Data Parallelism

Now let's get into working with parallelism, I won't start from basic to advanced, but from easiest to most difficult to use. The absolute easiest to use, in Rust at least, is data parallelism through iterators. This sequence of methods, culminating in m2::s3, will show you how formulating your problem as an iterator with no interdependence between the iterations can give you a nice CPU-based parallel speedup by changing a term or two.

Data parallelism partitions the data into segments for each thread. The way we are going to look at it in Rust is very simple as it is a trivial extension of the idiomatic way of writing Rust. As in so trivial you need to import a library and prefix your iterator with par_. The library will take care of the rest for you. However, as we'll see later, this isn't necessarily the fastest, but if we think about the amount of parallelism available in our system and the nature of our data, we can do something very very simple and easy to make data parallelism the fastest of the easy methods of parallelism. Using data parallelism requires that either there is no overlap between your data elements, or that you make your input read-only and each thread can output to its own segment of an output collection.

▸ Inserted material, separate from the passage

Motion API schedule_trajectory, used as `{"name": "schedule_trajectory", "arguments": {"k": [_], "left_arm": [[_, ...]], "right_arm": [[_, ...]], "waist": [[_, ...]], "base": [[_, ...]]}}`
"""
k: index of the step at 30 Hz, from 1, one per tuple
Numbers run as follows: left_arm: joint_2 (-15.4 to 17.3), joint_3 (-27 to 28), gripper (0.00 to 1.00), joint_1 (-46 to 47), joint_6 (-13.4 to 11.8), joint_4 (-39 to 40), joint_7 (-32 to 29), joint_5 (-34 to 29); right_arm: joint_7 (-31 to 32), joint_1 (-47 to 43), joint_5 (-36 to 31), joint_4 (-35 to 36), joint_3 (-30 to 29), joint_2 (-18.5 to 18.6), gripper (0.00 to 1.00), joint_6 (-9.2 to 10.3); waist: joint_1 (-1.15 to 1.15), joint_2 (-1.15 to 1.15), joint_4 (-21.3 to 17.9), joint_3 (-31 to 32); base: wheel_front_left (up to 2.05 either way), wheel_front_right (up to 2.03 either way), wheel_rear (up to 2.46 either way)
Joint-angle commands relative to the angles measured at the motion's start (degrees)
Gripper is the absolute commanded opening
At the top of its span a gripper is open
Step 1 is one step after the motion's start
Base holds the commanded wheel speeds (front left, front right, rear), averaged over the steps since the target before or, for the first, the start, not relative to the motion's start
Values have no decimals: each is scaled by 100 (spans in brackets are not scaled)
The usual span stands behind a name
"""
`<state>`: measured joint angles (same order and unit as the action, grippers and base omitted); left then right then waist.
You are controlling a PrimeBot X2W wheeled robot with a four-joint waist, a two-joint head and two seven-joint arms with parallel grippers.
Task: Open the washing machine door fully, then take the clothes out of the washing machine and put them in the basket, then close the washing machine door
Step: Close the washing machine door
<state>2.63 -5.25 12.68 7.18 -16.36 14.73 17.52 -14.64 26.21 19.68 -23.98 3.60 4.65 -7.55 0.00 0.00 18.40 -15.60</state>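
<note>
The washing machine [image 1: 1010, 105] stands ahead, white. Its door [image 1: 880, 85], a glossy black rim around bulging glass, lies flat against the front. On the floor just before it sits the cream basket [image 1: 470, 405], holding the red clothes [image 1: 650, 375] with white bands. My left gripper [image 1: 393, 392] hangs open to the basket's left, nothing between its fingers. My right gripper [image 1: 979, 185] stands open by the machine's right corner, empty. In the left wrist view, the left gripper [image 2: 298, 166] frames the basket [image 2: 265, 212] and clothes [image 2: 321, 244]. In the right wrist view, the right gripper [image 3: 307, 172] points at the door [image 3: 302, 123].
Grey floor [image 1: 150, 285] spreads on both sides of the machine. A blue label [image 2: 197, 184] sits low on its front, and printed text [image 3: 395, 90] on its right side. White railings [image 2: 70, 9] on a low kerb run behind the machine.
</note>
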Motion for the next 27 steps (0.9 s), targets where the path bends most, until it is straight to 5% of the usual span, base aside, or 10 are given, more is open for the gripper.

The next sections will be heavily inspired by the book "Programming Rust"'s multiple implementations of Mandelbrot image generation. If you don't know about the Mandelbrot image, you can see what that's all about here! Ok, so I will start off talking about the parallel part of things. First off, lets look at Rayon, which I find to be the easiest way of doing parallelism in Rust.

To use Rayon, we just have to formulate our computations as iterators. Under the hood, Rayon divvies up the work into chunks and distributes it to a fitting amount of threads. It also does something called work stealing where if one thread is done with its work sooner it gets work from one of the other threads. This is really good for very uneven workloads like generating Mandelbrot images or path tracing. Again, this is the easiest way of doing parallelism in Rust, both because it is such a small change from idiomatic Rust (using iterators) and the cognitive load, if there is no communication between threads, is so very small.

A Parallel Iterator Benchmark

You can find the code for this section in m2_concurrency::code::data_parallelism.

First we define our data, how many elements we want, and how many iterations we will iterate through the data to do our benchmarks.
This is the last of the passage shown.